Aussi avait-il peur.
Avait-il peur des voleurs...
Et des journalistes... surtout.
Il tremblait à l'idée que quelque gazetier le surprît, lui, M. le secrétaire perpétuel, faisant une démarche nocturne chez le nouvel académicien, Martin Latouche.
Mais il avait préféré, pour une aussi exceptionnelle besogne, l'ombre propice à l'éclat du jour Et puis, pour tout dire, M. Hippolyte Patard se dérangeait moins, cette nuit-là, pour annoncer officiellement, malgré tous les usages, à Martin Latouche, qu'il était élu (événement, du reste, que Martin Latouche ne devait plus ignorer), que pour prendre de Martin Latouche lui-même s'il était vrai qu'il eût déclaré qu'il ne s'était pas «représenté», et qu'il refusait le fauteuil de Mgr d'Abbeville.

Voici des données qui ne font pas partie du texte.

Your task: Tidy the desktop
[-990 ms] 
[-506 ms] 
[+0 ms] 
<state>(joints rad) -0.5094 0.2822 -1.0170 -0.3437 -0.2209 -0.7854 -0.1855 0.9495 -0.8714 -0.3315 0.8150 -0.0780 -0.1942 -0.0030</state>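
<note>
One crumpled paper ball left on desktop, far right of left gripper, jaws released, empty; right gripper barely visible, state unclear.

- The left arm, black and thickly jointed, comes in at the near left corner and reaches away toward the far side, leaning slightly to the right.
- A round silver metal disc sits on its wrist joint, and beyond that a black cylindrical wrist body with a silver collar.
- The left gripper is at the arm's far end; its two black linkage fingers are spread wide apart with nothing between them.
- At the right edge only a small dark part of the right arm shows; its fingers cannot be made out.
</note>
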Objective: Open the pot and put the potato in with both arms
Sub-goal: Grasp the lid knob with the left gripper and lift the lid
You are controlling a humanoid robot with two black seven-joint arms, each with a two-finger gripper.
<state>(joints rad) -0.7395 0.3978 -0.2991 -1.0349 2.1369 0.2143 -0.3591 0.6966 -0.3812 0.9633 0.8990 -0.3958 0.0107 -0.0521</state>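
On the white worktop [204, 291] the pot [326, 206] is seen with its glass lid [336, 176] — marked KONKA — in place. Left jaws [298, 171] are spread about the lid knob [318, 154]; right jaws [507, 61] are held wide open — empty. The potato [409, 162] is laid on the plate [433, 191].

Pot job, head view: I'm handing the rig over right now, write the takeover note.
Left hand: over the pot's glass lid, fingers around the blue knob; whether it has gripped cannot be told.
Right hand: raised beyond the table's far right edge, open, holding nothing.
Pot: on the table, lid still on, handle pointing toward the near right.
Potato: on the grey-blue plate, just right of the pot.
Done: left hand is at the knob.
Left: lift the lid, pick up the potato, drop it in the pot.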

Car telle était la version des journaux du soir.
Si elle était exacte, la situation de l'Académie française devenait terrible... et ridicule.
M. Hippolyte Patard n'avait pas hésité. Ayant lu l'affreuse nouvelle après son dîner, il avait mis son pardessus et son chapeau, pris son parapluie, et il était descendu dans la rue...
Dans la rue toute noire...
Et maintenant, il tremblait sur la place Dauphine, devant la porte de Martin Latouche dont il avait soulevé le marteau.
Le marteau avait frappé, mais la porte ne s'était pas ouverte...
Et il sembla bien à M. le secrétaire perpétuel qu'il avait aperçu sur sa gauche, à la lueur vacillante d'un réverbère, une ombre bizarre, étonnante, inexplicable.
Certainement, il avait vu comme une boîte qui marchait.
C'était une boîte carrée qui avait de petites jambes et qui s'était enfuie dans la nuit, sans bruit.
Au-dessus de la boîte, M. Patard n'avait rien vu, rien distingué. Une boîte qui marche! la nuit! place Dauphine! M. le secrétaire perpétuel frappa du marteau sur la porte, avec frénésie.
Et c'est à peine s'il osa jeter un nouveau coup d'œil du côté où s'était produite cette étrange apparition.
Un petit judas venait de s'ouvrir et de s'éclairer dans la porte vétuste de l'immeuble habité par Martin Latouche. Un jet de lumière vint frapper en plein, le visage effaré de M. le secrétaire perpétuel.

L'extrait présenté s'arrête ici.